Since its transformation from a sleepy fishing village and military barracks in the seventies to become one of Singapore’s top tourist destinations, Sentosa is destined to keep evolving.
Over the years, its iconic landmarks came and disappeared. Various generations of Singaporeans would have their different memories of the leisure island. The Coralarium (1974-1983), Monorail (1982-2005), Musical Fountain (1982-2007), Fountain Gardens (1989-2007), Underwater World (1991-2016), Asian Village (1992-2001), Fantasy Island (1994-2001), Volcanoland (1995-2002) and Tiger Sky Tower (2004-2018) formed part of those memories.
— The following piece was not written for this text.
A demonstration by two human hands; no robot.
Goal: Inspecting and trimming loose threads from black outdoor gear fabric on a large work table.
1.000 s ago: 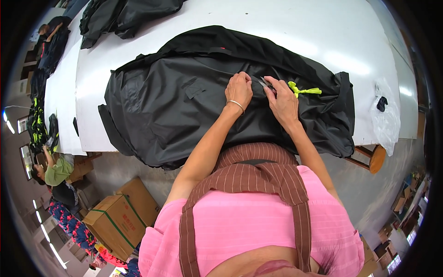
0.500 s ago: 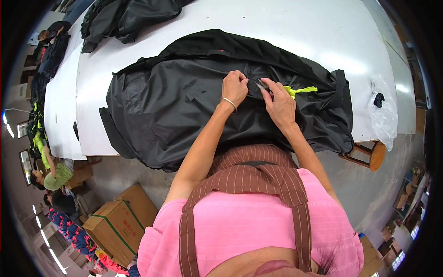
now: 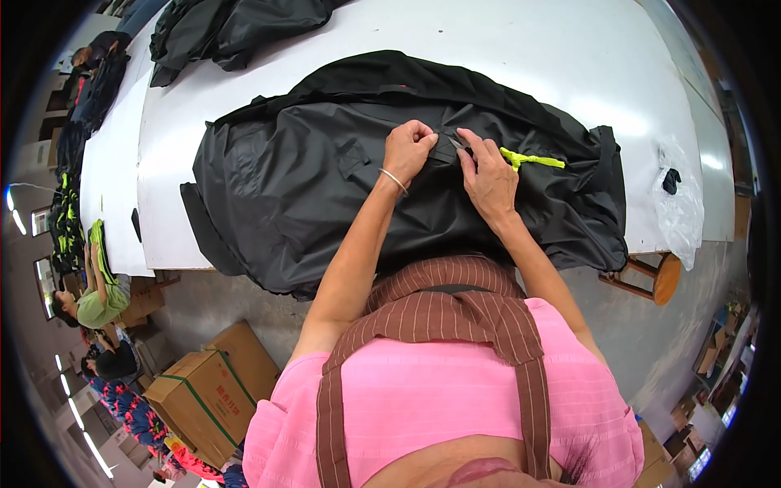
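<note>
A large black garment of smooth, coated-looking cloth lies spread and wrinkled before me. Over its upper middle, my left hand is closed, thumb and fingertips pinching a bit of the black cloth near a small dark patch. Just to the right, my right hand grips a pair of thread snips, whose pointed metal blades reach toward the left fingertips. A bright yellow-green strip trails rightward from behind the right hand. The snips' handle is mostly hidden by the fingers.
Under the garment is a white table. More black garments lie at its far left. A clear plastic bag hangs at the right edge, above a wooden stool. Cardboard boxes stand lower left; a person in green works beyond.
My left hand has drawn slightly left, and the small dark patch between the hands shows more plainly. The snips stay close by, tips slightly higher. At far left, the person in green has shifted their arms.
</note>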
Sentosa’s various attractions – many of them were successful, others not quite – had boosted the visitorship to the leisure island. In over two decades, the number of visitors to Sentosa grew from about 5 million (in the mid-nineties) to 19 million (2018). The idea of another attraction in the form of a gigantic Merlion was mooted in the early nineties. When the proposal was finalised, tender was called, with seven bids received in 1991. Two years later, the groundbreaking ceremony was officiated by Senior Minister Lee Kuan Yew.
Finally completed in 1995 at a cost of $8 million, the Sentosa Merlion stood 37m tall, making it the tallest Merlion in Singapore and many times taller than the original 8m-tall Merlion at the Singapore River and the two 3m-tall Merlions at Mount Faber and Singapore Tourism Board (STB) office along Grange Road.
The Sentosa Merlion received its fair shares of distinguished guests after its opening. The Crown Prince Albert of Monaco, Estonia Prime Minister Tiit Vahi and Vietnam’s Minister for Culture and Information Nguyen Khoa Diem visited it between 1996 and 1998.
Some of the memorable displays at Sentosa Merlion included the green laser beams’ shooting from its eyes, forming the grand finale of Musical Fountain shows. Another would be the Magic Lights show in which the Merlion transformed into a captivating colour-changing spectacle of lights and sounds.
The expected demolition of Sentosa Merlion by the end of 2019 will make way for a new $90-million multi-sensory walkway. The walkway, expected to be completed in 2022, will be a part of the Sentosa and Pulau Brani’s redevelopment plan, which, in turn, is under a much larger-scale Greater Southern Waterfront (GSW) project.
Published: 26 October 2019
Good bye to the merlion! Thanks for the memories.
I just caught it on 19th night with my family. My 3 year old son hopefully will remember it!
For those who go up the Sentosa Merlion, if you can peek around its mouth, you can see a PWS siren in a small restricted area of the island. Don’t know if the siren’s still there.